Cruz hovered over Sergei like a mountain. “What the hell do you mean she’s missing?”

The Russian man shrunk back. “I dunno, man. She’s gone.” He pointed toward the closed door of Jesus Saves. “She don’t show up today.”

“That’s not like Angie,” Cruz remarked, looking around the white picket fence of the Jesus Saves yard. He narrowed his eyes and fixed them firmly on the Russian. “Do you know where she’s gone?”

Sergei shrugged in a very east European manner, but his eyes slid away from Cruz. “Nobody know.”

“When did you see her last? Maybe she took a vacation day,” Cruz suggested.

“No, man, this place her life. She no show, she in trouble.” Again, his eyes didn’t quite meet Cruz’s. He started to say something, but was interrupted by the arrival of a woman Cruz had never seen before.

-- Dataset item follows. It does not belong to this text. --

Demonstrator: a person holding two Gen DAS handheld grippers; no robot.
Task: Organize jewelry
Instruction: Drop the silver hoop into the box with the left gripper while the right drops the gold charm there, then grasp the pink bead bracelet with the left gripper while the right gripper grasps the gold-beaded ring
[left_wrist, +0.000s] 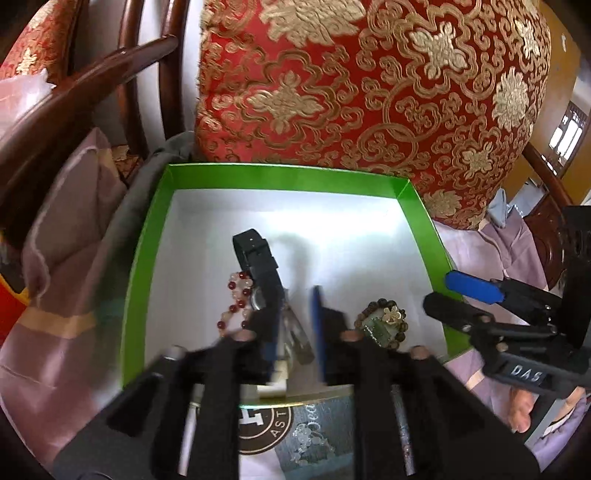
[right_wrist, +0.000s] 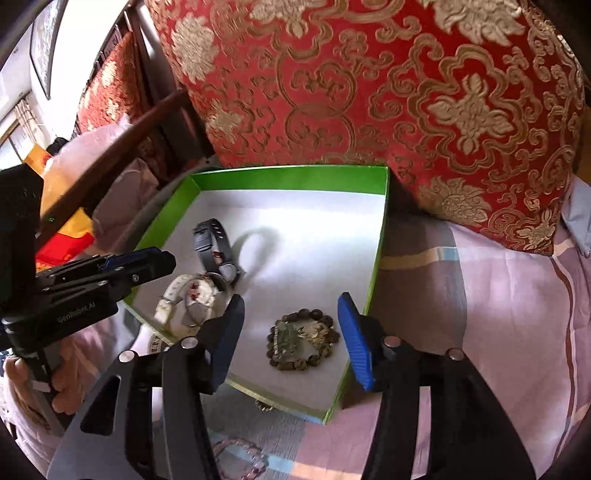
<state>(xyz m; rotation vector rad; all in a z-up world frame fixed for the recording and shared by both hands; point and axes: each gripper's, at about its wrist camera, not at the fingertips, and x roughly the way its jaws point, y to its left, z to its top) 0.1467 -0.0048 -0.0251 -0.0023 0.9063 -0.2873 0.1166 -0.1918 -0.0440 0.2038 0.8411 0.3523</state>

“Thas Sharon Fasser,” Sergei mumbled. “She muss be here to work for Angie.”





Chapter 48


Drumming his fingers on the steering wheel, the killer realized he’d been thinking subconsciously about Angie Hunt for a long time. Been waiting for the right opportunity. He drew in a deep, shuttering breath, calmed his excitement, tried to tamp down the adrenaline rush from having snatched her right outside the Jesus Saves building.

He’d made peace with it all now.

He freely admitted to himself that the death of the man in Ryder Park had been an impulse. A rage without thought in the moment. It could jam him up royally. He couldn’t afford to give in to that kind of sloppiness again.

This time he’d planned, taken his time, and chosen carefully.

Bitch Angie Hunt, street skank supreme, acted like she was somebody important. Running the worthless shelter, overseeing the funds that rolled in from wealthy saps who believed her sob stories about street bums and their tough lives.

He would take his time with her. It wouldn’t be quick or easy.

The old homeless man had been a spontaneous act, an accident that’d ended in a risky situation, but this time he’d figured out all the details in advance. He knew where to take her, how long he’d keep her, and where he’d dump her when he was finished. A careful plan.